**Instructions for the task:**
Please transcribe the data below in full, word for word, without the images.

══════════════════════════════

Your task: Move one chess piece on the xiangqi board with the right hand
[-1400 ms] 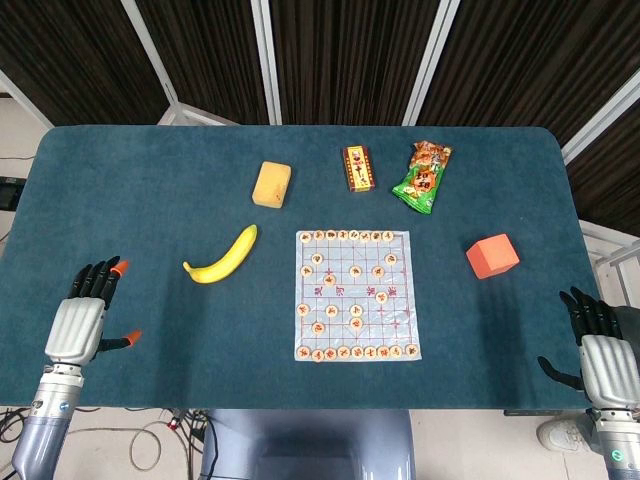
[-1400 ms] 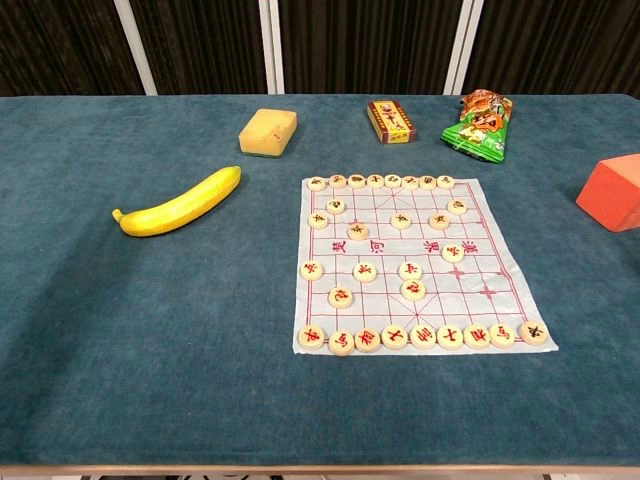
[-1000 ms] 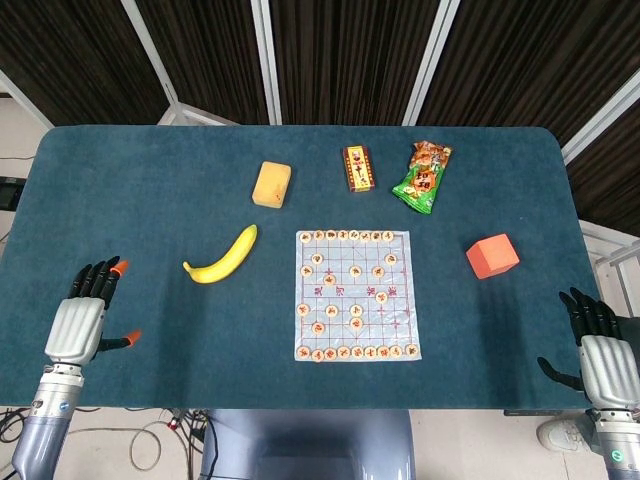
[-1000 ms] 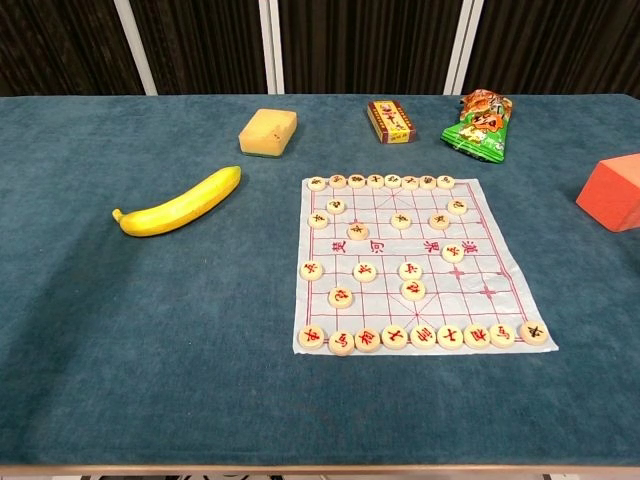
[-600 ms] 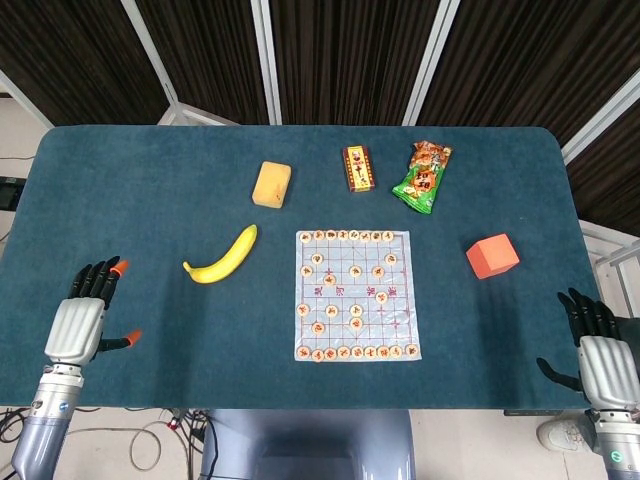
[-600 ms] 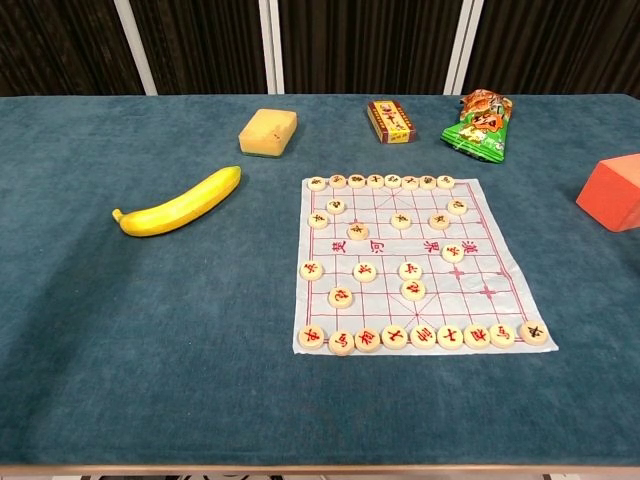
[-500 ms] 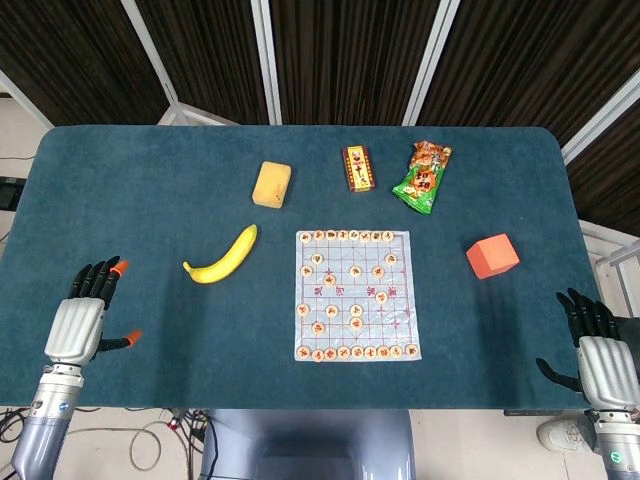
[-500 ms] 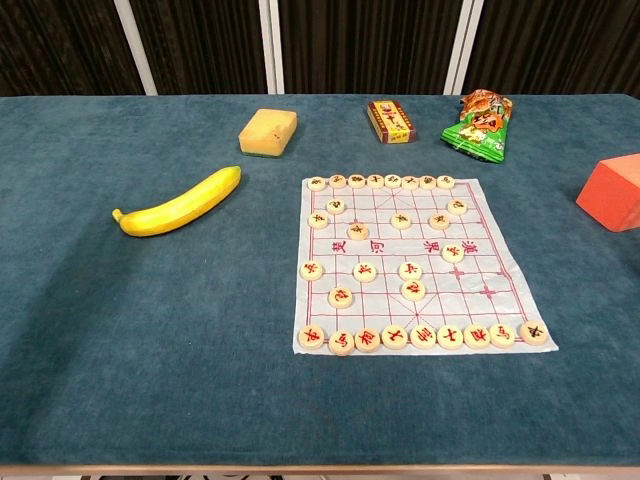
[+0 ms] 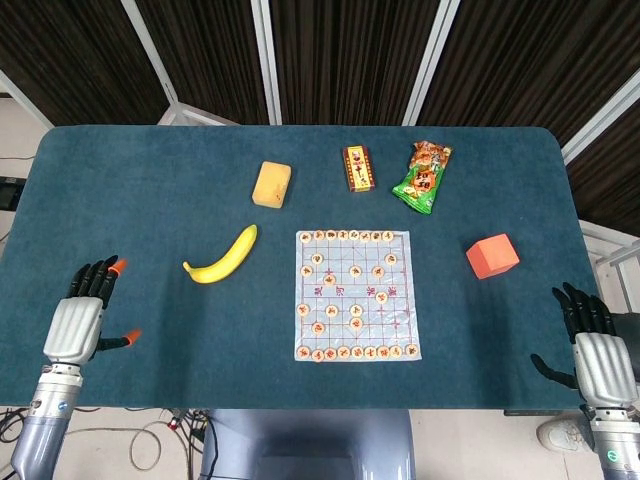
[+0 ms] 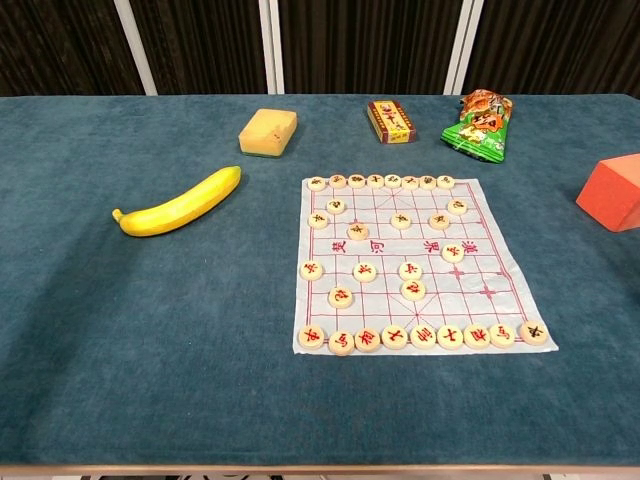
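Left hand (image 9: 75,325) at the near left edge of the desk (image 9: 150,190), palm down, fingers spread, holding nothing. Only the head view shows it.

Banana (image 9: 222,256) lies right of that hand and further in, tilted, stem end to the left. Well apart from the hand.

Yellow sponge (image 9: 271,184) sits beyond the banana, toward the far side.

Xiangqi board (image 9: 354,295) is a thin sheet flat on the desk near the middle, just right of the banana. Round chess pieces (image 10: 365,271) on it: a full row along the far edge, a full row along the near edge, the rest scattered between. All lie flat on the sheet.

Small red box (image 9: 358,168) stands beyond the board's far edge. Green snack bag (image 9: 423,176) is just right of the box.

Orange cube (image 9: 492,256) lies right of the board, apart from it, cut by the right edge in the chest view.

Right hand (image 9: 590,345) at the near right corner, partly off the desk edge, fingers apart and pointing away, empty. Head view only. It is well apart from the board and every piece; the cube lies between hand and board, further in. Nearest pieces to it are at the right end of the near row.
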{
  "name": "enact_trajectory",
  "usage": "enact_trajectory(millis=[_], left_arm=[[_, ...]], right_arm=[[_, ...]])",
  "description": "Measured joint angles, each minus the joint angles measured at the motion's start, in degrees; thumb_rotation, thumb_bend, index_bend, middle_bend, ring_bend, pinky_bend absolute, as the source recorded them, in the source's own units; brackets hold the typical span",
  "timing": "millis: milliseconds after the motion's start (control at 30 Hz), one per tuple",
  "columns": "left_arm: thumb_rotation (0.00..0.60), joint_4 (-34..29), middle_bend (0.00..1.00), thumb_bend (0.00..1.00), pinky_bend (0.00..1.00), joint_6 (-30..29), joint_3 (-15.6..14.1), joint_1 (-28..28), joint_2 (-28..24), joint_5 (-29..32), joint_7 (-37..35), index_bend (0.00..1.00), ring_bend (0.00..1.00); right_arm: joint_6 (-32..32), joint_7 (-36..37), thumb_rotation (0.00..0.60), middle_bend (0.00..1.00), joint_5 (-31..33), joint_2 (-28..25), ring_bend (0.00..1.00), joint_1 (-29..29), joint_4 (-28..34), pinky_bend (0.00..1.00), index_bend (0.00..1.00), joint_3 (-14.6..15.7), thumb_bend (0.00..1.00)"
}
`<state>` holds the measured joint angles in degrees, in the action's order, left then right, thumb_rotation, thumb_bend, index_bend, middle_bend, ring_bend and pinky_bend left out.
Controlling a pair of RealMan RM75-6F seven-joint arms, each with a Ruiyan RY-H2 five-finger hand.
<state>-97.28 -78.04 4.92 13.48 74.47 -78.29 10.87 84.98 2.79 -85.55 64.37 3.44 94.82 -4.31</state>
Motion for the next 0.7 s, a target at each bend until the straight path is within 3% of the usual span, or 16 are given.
enact_trajectory(millis=[67, 133, 267, 433, 700], left_arm=[[0.6, -0.1, 0.0, 0.0, 0.0, 0.0, 0.0, 0.0, 0.0, 0.0, -0.1, 0.0, 0.0], [0.6, -0.1, 0.0, 0.0, 0.0, -0.1, 0.1, 0.0, -0.1, 0.0, -0.2, 0.0, 0.0], [0.6, -0.1, 0.0, 0.0, 0.0, 0.0, 0.1, 0.0, -0.1, 0.2, -0.4, 0.0, 0.0], [0.6, -0.1, 0.0, 0.0, 0.0, 0.1, 0.2, 0.0, -0.1, 0.2, -0.6, 0.0, 0.0], [0.6, -0.1, 0.0, 0.0, 0.0, 0.2, 0.4, 0.1, -0.2, 0.6, -0.9, 0.0, 0.0]], right_arm=[[-0.3, -0.6, 0.6, 0.41, -0.2, -0.3, 0.48, 0.5, 1.0, 0.45, 0.0, -0.2, 0.27], [-0.8, -1.4, 0.6, 0.57, -0.2, -0.6, 0.64, 0.9, 1.7, 0.58, 0.0, -0.4, 0.27], [-3.4, -4.0, 0.6, 0.78, 0.4, -1.5, 0.84, 2.6, 4.7, 0.72, 0.0, -0.9, 0.29], [-9.3, -8.2, 0.6, 0.84, 3.0, -3.1, 0.9, 5.4, 9.9, 0.75, 0.0, -1.4, 0.39], [-17.8, -16.1, 0.6, 0.86, 13.8, -3.9, 0.92, 11.9, 16.3, 0.75, 0.0, -4.1, 0.39]])
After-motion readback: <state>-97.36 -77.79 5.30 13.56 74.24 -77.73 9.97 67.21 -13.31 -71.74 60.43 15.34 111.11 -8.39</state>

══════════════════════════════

**Your solution:**
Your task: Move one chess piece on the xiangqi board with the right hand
[-1400 ms] 
[-1400 ms] 
[-1000 ms] 
[-1000 ms] 
[-600 ms] 
[-600 ms] 
[-500 ms] 
[-500 ms] 
[+0 ms] 
[+0 ms] 
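Left hand (image 9: 75,325) at the near left edge of the desk (image 9: 150,190), palm down, fingers spread, holding nothing. Only the head view shows it.

Banana (image 9: 222,256) lies right of that hand and further in, tilted, stem end to the left. Well apart from the hand.

Yellow sponge (image 9: 271,184) sits beyond the banana, toward the far side.

Xiangqi board (image 9: 354,295) is a thin sheet flat on the desk near the middle, just right of the banana. Round chess pieces (image 10: 365,271) on it: a full row along the far edge, a full row along the near edge, the rest scattered between. All lie flat on the sheet.

Small red box (image 9: 358,168) stands beyond the board's far edge. Green snack bag (image 9: 423,176) is just right of the box.

Orange cube (image 9: 492,256) lies right of the board, apart from it, cut by the right edge in the chest view.

Right hand (image 9: 590,345) at the near right corner, partly off the desk edge, fingers apart and pointing away, empty. Head view only. It is well apart from the board and every piece; the cube lies between hand and board, further in. Nearest pieces to it are at the right end of the near row.
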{
  "name": "enact_trajectory",
  "usage": "enact_trajectory(millis=[_], left_arm=[[_, ...]], right_arm=[[_, ...]])",
  "description": "Measured joint angles, each minus the joint angles measured at the motion's start, in degrees; thumb_rotation, thumb_bend, index_bend, middle_bend, ring_bend, pinky_bend absolute, as the source recorded them, in the source's own units; brackets hold the typical span",
  "timing": "millis: milliseconds after the motion's start (control at 30 Hz), one per tuple",
  "columns": "left_arm: thumb_rotation (0.00..0.60), joint_4 (-34..29), middle_bend (0.00..1.00), thumb_bend (0.00..1.00), pinky_bend (0.00..1.00), joint_6 (-30..29), joint_3 (-15.6..14.1), joint_1 (-28..28), joint_2 (-28..24), joint_5 (-29..32), joint_7 (-37..35), index_bend (0.00..1.00), ring_bend (0.00..1.00); right_arm: joint_6 (-32..32), joint_7 (-36..37), thumb_rotation (0.00..0.60), middle_bend (0.00..1.00), joint_5 (-31..33), joint_2 (-28..25), ring_bend (0.00..1.00), joint_1 (-29..29), joint_4 (-28..34), pinky_bend (0.00..1.00), index_bend (0.00..1.00), joint_3 (-14.6..15.7), thumb_bend (0.00..1.00)"
}
`<state>` holds the measured joint angles in degrees, in the action's order, left then right, thumb_rotation, thumb_bend, index_bend, middle_bend, ring_bend and pinky_bend left out.
Controlling a pair of RealMan RM75-6F seven-joint arms, each with a Ruiyan RY-H2 five-finger hand.
<state>-97.28 -78.04 4.92 13.48 74.47 -78.29 10.87 84.98 2.79 -85.55 64.37 3.44 94.82 -4.31</state>
Motion for the next 0.7 s, a target at each bend until the straight path is within 3% of the usual span, or 16 are given.
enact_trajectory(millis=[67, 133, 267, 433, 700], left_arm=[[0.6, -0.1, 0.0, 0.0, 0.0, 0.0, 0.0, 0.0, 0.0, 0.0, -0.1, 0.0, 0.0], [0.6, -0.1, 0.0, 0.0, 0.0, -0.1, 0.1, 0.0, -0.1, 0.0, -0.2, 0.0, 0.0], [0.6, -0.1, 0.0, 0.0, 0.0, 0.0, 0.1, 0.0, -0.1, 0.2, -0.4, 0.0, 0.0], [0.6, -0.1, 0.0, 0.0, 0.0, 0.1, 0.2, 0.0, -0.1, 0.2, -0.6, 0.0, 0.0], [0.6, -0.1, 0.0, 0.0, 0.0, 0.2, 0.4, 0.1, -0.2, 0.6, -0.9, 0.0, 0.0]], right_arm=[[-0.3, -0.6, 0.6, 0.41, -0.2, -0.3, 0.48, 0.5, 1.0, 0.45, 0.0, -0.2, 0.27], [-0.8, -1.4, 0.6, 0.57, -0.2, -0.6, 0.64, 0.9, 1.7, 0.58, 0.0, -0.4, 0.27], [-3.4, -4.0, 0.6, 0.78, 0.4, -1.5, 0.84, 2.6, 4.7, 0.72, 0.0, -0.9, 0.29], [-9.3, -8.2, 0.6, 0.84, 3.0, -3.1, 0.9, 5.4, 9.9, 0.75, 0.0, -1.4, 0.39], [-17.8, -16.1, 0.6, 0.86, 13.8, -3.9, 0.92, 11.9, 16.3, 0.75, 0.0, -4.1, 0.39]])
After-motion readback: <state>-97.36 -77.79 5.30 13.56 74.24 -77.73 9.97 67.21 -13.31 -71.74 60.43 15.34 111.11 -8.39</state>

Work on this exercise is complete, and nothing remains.